Recovery Audit Contractor (RAC) Part 1: The History Of RAC

The RAC program has been controversial ever since its inception when the Centers for Medicare and Medicaid Services (CMS) instituted the program to identify and correct Medicare improper payments through the detection of overpayments and underpayments made on healthcare claims.

CMS implemented actions to prevent future improper payments throughout all 50 states and the program began as a demonstration project from FY 2005-2008. The project was incredibly successful. Over $900 million overpayments were returned to the Medicare Trust Fund and nearly $38 million in underpayments were returned to healthcare providers.

As a result, Congress authorized the Secretary of the Department of Health and Human Services to institute a permanent national Recovery Audit program to recoup overpayments associated with services conducted under Medicare part A or B. The Recovery Auditor, a private, third-party insurance and/or auditing agency, was responsible for identifying overpayments and underpayments in approximately 25% of the country with jurisdictions matching the Durable Medical Equipment Prosthetics & Orthotic Supplies (DMEPOS) jurisdictions.

CMS emphasized that their “Three Keys to Success” were to:

  1. Minimize provider burden
  2. Ensure accuracy
  3. Maximize transparency

However, many providers experienced increased burden: data gathering for audits in the form of pulling records, copying charts, preparing appeals, and updating their staff on the new RAC program. Some providers voiced their concerns over the need for additional staffing to meet the RAC audit requirements, and the lack of expertise in dealing with audit appeals and processes.

Providers soon discovered that upon appeal, especially at the Administrative Law Judge (ALJ) level, adjudications were overturned with some providers seeing an 86% success rate in their appeals process. However, the burden of data collection, audit and appeals preparedness eventually took its toll on both providers, CMS, and the ALJ. Many providers chose to simply pay the stated overpayment amounts back to Medicare, but those who chose to appeal eventually saw delays, and a backlog of appeals that totaled nearly 1 million claims and represented several years of work.
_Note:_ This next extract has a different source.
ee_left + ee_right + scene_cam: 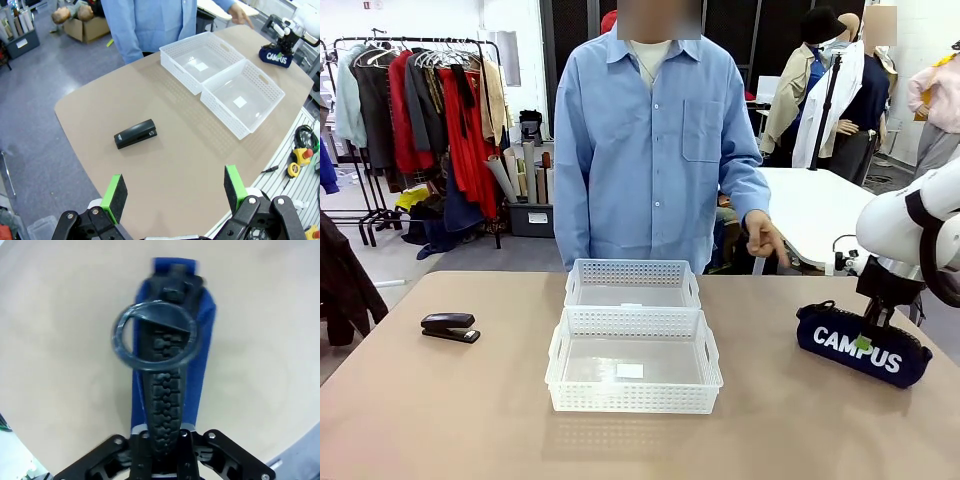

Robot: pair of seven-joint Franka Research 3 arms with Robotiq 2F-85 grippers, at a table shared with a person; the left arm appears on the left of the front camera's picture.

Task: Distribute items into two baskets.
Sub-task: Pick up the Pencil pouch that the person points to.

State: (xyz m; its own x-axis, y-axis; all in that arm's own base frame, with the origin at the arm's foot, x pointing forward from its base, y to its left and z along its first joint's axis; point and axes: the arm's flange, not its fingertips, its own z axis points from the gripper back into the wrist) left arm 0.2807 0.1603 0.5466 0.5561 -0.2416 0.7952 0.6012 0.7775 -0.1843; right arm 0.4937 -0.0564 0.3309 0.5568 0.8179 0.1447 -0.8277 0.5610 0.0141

Reports to Congress by Office of the Inspector General (OIG) in 2012 and the General Accounting Office (GAO) in August of 2015 made it abundantly clear that the RAC program needed a serious overhaul. CMS had already begun working on many changes as early as January of 2015 and, by November of the same year, they had not only outlined changes but also enhancements and additional expansion of the RAC audits to include Medicare Part C, and a single RAC auditor for DMEPOS, Home Health, and Hospice claims.

In December of 2015 Senate Finance Committee Chairman Orrin Hatch (R-UT) and Ranking Member Ron Wyden (D-OR) introduced the Audit & Appeal Fairness, Integrity, and Reforms in Medicare (AFIRM) Act of 2015 (S. 2368). The legislation aims to improve the Medicare audit and appeals process.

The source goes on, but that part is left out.